Reproduce the following material exactly, including every line.

___ Material provided ___

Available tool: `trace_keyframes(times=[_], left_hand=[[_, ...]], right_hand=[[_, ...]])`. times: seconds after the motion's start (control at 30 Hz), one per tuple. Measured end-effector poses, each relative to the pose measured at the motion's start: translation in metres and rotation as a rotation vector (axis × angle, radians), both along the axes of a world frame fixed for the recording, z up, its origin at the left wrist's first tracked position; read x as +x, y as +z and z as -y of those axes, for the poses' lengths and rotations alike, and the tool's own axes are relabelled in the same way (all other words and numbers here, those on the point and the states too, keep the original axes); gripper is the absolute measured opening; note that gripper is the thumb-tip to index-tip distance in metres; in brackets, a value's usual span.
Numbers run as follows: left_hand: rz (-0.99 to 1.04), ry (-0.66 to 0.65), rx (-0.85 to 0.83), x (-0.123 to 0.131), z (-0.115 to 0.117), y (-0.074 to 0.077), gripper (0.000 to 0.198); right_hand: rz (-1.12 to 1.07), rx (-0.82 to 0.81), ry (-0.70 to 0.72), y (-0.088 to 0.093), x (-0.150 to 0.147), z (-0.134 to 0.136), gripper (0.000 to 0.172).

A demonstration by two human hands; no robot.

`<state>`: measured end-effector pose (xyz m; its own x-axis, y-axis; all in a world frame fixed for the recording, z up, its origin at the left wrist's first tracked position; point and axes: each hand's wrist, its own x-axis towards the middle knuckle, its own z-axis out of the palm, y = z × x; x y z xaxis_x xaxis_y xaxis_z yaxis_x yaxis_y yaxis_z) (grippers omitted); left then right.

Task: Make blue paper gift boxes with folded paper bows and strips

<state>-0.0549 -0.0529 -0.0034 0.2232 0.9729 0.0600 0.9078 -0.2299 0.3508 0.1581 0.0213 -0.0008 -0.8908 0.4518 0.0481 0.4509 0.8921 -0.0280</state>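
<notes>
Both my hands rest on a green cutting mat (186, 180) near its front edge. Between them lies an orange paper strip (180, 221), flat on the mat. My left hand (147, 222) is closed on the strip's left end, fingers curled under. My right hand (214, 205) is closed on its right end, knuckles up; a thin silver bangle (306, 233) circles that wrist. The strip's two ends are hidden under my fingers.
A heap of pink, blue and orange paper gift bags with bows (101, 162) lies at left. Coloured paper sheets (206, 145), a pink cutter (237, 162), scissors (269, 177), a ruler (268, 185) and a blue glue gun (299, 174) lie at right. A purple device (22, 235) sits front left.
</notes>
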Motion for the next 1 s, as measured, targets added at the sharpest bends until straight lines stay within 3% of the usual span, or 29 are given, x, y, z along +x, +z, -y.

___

Output.
Available tool: `trace_keyframes(times=[_], left_hand=[[_, ...]], right_hand=[[_, ...]])`. times: seconds after the motion's start (control at 30 Hz), one per tuple. Measured end-effector poses, each relative to the pose measured at the motion's start: translation in metres and rotation as a rotation vector (axis × angle, radians), both along the axes of a world frame fixed for the recording, z up, its origin at the left wrist's first tracked position; read x as +x, y as +z and z as -y of those axes, for the poses' lengths and rotations alike, and the tool's own axes are relabelled in the same way (all other words and numbers here, those on the point and the states too, keep the original axes); gripper is the absolute measured opening; note that gripper is the thumb-tip to index-tip distance in metres; in brackets, a value's usual span.
Numbers run as follows: left_hand: rz (-0.99 to 1.04), ry (-0.66 to 0.65), rx (-0.85 to 0.83), x (-0.123 to 0.131), z (-0.115 to 0.117), y (-0.074 to 0.077), gripper (0.000 to 0.198); right_hand: rz (-1.12 to 1.07), rx (-0.82 to 0.81), ry (-0.70 to 0.72), y (-0.088 to 0.093), x (-0.150 to 0.147), z (-0.134 to 0.136), gripper (0.000 to 0.172).

A demonstration by two human hands; no robot.

`<state>`: measured end-effector pose (xyz m; its own x-axis, y-axis; all in a world frame fixed for the recording, z up, its origin at the left wrist's first tracked position; point and axes: each hand's wrist, its own x-axis towards the middle knuckle, its own z-axis out of the palm, y = z × x; x y z xaxis_x xaxis_y xaxis_z yaxis_x yaxis_y yaxis_z) (grippers omitted); left then right.

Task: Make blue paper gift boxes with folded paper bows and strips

<state>-0.0549 -0.0529 -0.0034 0.2232 0.9729 0.0600 0.9078 -0.2299 0.3508 0.1581 0.0213 -0.0008 -0.8908 0.4518 0.0481 0.4509 0.8921 -0.0280</state>
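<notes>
Both my hands rest on a green cutting mat (186, 180) near its front edge. Between them lies an orange paper strip (180, 221), flat on the mat. My left hand (147, 222) is closed on the strip's left end, fingers curled under. My right hand (214, 205) is closed on its right end, knuckles up; a thin silver bangle (306, 233) circles that wrist. The strip's two ends are hidden under my fingers.
A heap of pink, blue and orange paper gift bags with bows (101, 162) lies at left. Coloured paper sheets (206, 145), a pink cutter (237, 162), scissors (269, 177), a ruler (268, 185) and a blue glue gun (299, 174) lie at right. A purple device (22, 235) sits front left.
</notes>
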Motion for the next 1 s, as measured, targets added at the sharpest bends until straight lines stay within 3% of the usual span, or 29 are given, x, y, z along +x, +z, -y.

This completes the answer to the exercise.